Technical Steering Committee
The Technical Steering Committee (TSC) consists of up to 6 members who are responsible for technical oversight of FRRouting, at maximum 2 members can be from the same company. TSC members are listed by name, along with existing and prior maintainers, in the MAINTAINERS document accompanying FRRouting source and posted on the FRRouting website. TSC members may coexist with any other role in the FRRouting.
The TSC members are elected for 1 year terms, without any term limit, by the currently active Maintainers each October or with a special election held when a TSC member either steps down or loses their TSC status. The election is conducted as a multi-winner Single Transferable Vote; a vote administrator is nominated by motion and approved by the TSC.
TSC holds public meetings as requested by the maintainers via a commonly available video conferencing system that allows for voice only participation. A quorum requires at least ½ of the TSC members in attendance; TSC members may cast absentee votes by email if they are unable to attend.
FRRouting motions are initiated in the regularly scheduled Maintainers meetings and posted on the development mailing list for public comment. When there is an outstanding motion, a TSC meeting is held at the next Maintainers meeting with at least 6 days notice. TSC members vote on each motion; valid votes are for, against, and recuse. TSC members who are not able to attend and do not vote by absentee email are recused from all motions. Decisions pass unless at least ½ of the non-recused TSC votes against the motion. A list of all motions and their outcome are posted to the development mailing list.
TSC members may abdicate their status, lose it due to inactivity, or lose it due to violation of trust. Inactivity is defined as not attending the majority of TSC meetings over a trailing 6 month period or failing to vote on motions over a trailing 6 month period. In these cases, the TSC member’s status is immediately lost, and notification is made to the mailing list. Violation of trust is based on a motion from the community at large. When such a motion is made; the TSC member in question is allowed to make their case on the mailing list as well as during the TSC meeting at which the motion is put to vote. Status removal for violation of trust requires ⅔ of existing TSC members to vote in favor of the loss of status.
Maintainers
Maintainers are responsible for evaluating and commenting on patch submissions in a timely fashion and driving the community to agreed upon release timeframes and quality metrics. They have git commit access and are expected to wield it appropriately. Simple bug fixes are to be moved through system quickly. Potentially controversial changes must be discussed for an adequate time period on the development mailing list and vetted with other Maintainers prior to inclusion or rejection. If controversy still exists, the issue must be discussed at the next TSC meeting. The minutes of this meeting must be shared with the community.

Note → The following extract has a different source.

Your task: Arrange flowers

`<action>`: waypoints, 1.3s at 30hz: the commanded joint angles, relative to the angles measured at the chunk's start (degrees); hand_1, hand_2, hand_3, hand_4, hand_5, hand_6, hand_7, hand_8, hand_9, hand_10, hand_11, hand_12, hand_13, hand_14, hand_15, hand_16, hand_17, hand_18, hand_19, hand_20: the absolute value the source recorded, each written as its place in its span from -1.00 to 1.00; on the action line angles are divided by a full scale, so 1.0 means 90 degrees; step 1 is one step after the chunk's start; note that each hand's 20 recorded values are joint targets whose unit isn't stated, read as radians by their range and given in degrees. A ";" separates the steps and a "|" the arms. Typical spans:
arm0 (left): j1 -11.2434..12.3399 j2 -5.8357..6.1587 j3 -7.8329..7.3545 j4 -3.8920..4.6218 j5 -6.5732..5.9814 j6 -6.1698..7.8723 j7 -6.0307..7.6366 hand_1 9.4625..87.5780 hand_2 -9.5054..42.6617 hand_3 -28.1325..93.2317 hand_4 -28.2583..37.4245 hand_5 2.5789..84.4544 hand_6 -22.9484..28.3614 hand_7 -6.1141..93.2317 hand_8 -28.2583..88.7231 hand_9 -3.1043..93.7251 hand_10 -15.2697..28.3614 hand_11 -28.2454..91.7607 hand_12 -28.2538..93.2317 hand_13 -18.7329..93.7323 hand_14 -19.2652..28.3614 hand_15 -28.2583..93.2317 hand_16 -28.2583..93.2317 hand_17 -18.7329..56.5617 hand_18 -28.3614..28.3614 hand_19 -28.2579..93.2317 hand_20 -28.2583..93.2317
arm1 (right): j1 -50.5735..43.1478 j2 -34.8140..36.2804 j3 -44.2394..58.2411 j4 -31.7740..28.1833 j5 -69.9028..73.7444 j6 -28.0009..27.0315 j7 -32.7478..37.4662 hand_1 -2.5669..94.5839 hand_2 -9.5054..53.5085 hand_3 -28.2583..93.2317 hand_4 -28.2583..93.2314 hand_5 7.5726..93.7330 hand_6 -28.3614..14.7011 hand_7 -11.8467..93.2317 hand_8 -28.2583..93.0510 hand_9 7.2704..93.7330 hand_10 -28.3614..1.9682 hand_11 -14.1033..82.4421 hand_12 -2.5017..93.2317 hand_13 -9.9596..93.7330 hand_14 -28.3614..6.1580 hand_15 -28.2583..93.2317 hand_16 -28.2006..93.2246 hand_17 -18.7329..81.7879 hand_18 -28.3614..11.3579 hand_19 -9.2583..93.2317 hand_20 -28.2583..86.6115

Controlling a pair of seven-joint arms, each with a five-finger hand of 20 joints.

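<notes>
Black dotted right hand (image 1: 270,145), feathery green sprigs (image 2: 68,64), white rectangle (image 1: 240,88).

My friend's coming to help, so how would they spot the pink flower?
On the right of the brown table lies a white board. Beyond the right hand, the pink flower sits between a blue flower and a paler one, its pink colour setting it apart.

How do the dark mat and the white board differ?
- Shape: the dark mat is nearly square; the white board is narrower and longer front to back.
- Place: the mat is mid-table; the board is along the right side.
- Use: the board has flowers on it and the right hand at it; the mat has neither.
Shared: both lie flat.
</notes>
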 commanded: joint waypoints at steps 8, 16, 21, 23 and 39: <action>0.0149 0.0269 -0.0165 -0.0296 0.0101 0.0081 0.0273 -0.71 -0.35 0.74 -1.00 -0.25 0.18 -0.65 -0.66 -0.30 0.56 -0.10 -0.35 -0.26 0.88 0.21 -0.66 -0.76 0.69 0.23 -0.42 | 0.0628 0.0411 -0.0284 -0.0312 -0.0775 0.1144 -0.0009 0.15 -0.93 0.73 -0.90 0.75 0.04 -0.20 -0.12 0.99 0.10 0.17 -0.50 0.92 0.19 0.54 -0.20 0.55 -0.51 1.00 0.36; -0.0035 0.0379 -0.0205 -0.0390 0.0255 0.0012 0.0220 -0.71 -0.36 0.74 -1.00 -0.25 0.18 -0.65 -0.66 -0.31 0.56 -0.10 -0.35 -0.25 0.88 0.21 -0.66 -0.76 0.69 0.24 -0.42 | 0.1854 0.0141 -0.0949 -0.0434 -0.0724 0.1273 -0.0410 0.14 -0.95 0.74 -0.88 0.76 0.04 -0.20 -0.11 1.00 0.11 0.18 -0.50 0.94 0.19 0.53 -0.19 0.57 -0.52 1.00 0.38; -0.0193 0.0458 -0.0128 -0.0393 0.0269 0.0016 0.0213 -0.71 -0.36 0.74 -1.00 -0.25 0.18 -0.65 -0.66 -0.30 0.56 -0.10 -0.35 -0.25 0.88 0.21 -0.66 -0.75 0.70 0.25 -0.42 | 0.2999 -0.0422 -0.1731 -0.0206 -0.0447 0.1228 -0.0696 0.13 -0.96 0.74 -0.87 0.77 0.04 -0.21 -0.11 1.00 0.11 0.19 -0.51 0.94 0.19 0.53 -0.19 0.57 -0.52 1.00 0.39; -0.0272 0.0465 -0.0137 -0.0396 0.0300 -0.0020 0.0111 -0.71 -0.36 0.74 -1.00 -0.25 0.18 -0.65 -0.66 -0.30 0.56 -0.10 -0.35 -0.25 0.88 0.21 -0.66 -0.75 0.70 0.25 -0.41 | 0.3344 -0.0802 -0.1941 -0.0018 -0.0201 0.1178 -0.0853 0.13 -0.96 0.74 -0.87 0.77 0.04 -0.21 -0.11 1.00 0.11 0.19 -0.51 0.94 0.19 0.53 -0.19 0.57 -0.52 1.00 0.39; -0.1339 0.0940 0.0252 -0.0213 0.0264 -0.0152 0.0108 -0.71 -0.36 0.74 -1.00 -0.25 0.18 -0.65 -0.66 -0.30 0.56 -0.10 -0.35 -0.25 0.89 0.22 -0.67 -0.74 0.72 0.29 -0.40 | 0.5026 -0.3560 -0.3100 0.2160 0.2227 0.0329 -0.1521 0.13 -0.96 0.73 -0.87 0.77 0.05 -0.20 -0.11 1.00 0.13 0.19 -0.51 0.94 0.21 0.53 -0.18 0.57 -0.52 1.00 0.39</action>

Maintainers have regularly scheduled open, public meetings held via a commonly available video conferencing system that allows for voice only participation. The schedule for these meeting must be published to the mailing list with at least 72 hour notice.
Maintainers typically arise from FRRouting Contributors and are nominated by motion to the TSC. The community is encouraged to actively voice support of a nomination if they believe it is warranted. The TSC votes on Maintainers as per all other motions and is encouraged to follow the direction of the community when strong support is present.
Maintainers may abdicate their status or lose it due to failure to act in the Maintainer role as defined by the TSC. Removal in the latter case is proposed by a motion from the community at large. In this situation, the Maintainer is allowed to make their case on the mailing list as well as during the TSC meeting at which the motion is put to vote.
Contributors
Contributors present code for inclusion in FRRouting, participate in design review of submitted code, actively test FRRouting, or participates in FRRouting in any other way. They may be given access to git and/or other tools as required to participate.
Amendment
Modifications to this charter may be proposed by the community at large and are passed when ⅔ of existing TSC members vote for the amendment.